The Combined Company may be unable to integrate the businesses of Legacy HR and Legacy HTA successfully and realize the anticipated synergies and related benefits of the Merger or do so within the anticipated timeframe.
The Merger involves the combination of two companies that operated as independent public companies. The Combined Company will be required to devote significant management attention and resources to integrating the business practices and operations of Legacy HR and Legacy HTA. Potential difficulties the Combined Company may encounter in the integration process include the following:
1.the inability to successfully combine the businesses of Legacy HR and Legacy HTA in a manner that permits the Combined Company to achieve the cost savings anticipated to result from the Merger, which would result in the anticipated benefits of the Merger not being realized in the timeframe currently anticipated or at all;
2.the complexities associated with managing the combined businesses out of different locations and integrating personnel from the two companies;
3.the additional complexities of combining two companies with different histories, cultures, markets and tenant bases;
4.the failure to retain key employees of the Combined Company;
5.potential unknown liabilities and unforeseen increased expenses, delays or regulatory conditions associated with the Merger; and
6.performance shortfalls at one or both of the two companies as a result of the diversion of management's attention caused by completing the Merger and integrating the companies' operations.
For all these reasons, you should be aware that it is possible that the integration process could result in the distraction of the Combined Company's management, the disruption of the Combined Company's ongoing business or inconsistencies in the Combined Company's services, standards, controls, procedures and policies, any of which could adversely affect the ability of the Combined Company to maintain relationships with customers, vendors and employees or to achieve the anticipated benefits of the Merger, or could otherwise adversely affect the business and financial results of the Combined Company.
The Combined Company may be unable to retain key employees.
The success of the Combined Company after the Merger will depend in part upon its ability to retain key employees. Key employees may depart because of issues relating to the uncertainty and difficulty of integration or a desire not to remain with the Combined Company following the Merger.
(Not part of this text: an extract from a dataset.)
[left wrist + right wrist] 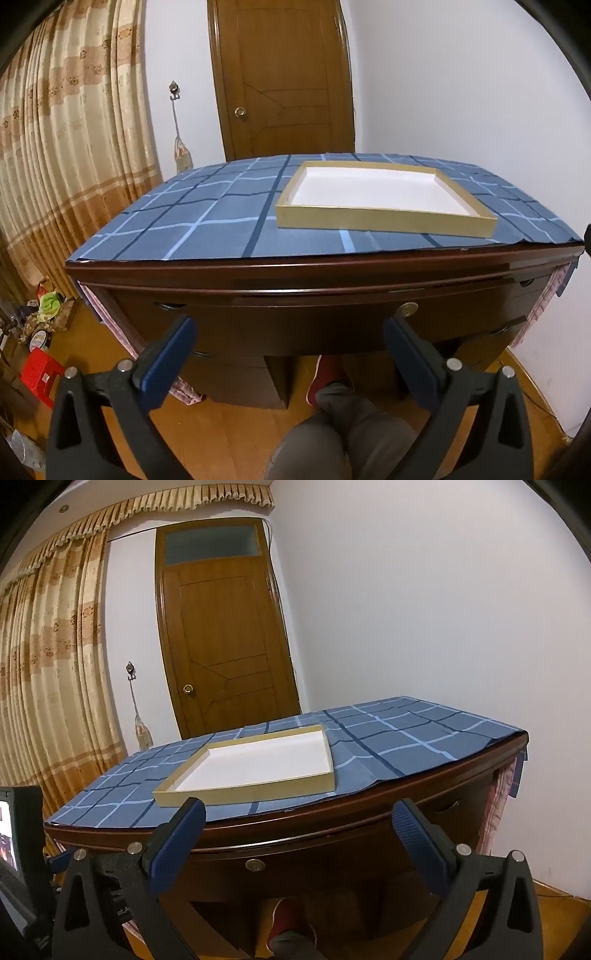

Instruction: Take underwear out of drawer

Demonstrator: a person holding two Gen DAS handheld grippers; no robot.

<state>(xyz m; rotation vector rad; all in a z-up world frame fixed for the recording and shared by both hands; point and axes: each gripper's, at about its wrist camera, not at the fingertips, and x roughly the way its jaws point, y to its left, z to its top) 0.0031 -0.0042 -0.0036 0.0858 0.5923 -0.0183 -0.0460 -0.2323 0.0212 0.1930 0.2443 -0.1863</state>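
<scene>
- Left gripper spread wide, holding nothing; I have it low centre of frame, squared to the drawer front so I can go for a pull.
- Right gripper also spread, empty, lower centre, near the desk edge.
- Drawer shut: dark glossy wood, curved front, round metal lock.
- Underwear not visible; I judge it's inside.
- Shallow tray, pale wood rim, white base, sits on checked blue cloth, likely the drop spot.
</scene>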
Accordingly, no assurance can be given that the Combined Company will be able to retain key employees.
The future results of the Combined Company will suffer if the Combined Company does not effectively manage its expanded operations following the Merger.
Following the Merger, the Combined Company may continue to expand its operations through additional acquisitions and other strategic transactions, some of which involve complex challenges. The future success of the Combined Company will depend, in part, upon the ability of the Combined Company to manage its expansion opportunities, which pose substantial challenges for the Combined Company to integrate new operations into its existing business in an efficient and timely manner, and upon its ability to successfully monitor its operations, costs, regulatory compliance and service quality, and to maintain other necessary internal controls. The Combined Company cannot assure you that its expansion or acquisition opportunities will be successful, or that the Combined Company will realize its expected operating efficiencies, cost savings, revenue enhancements, synergies or other benefits.
The trading price of shares of common stock of the Combined Company may be affected by factors different from those that affected the price of shares of Legacy HR's common stock or Legacy HTA’s common stock before the Merger.
The results of operations of the Combined Company, as well as the trading price of the shares of common stock of the Combined Company after the Merger, may be affected by factors different from those that affected Legacy HR's or Legacy HTA's results of operations and the trading prices of their respective shares of common stock. These factors include:
1.a greater number of shares of common stock of the Combined Company outstanding;
2.different stockholders;
3.different businesses; and
4.different assets and capitalizations.
In addition, the Combined Company may take actions in the future—such as a share split, reverse share split, stock repurchases, or reclassification—that could affect the trading price of its shares of common stock.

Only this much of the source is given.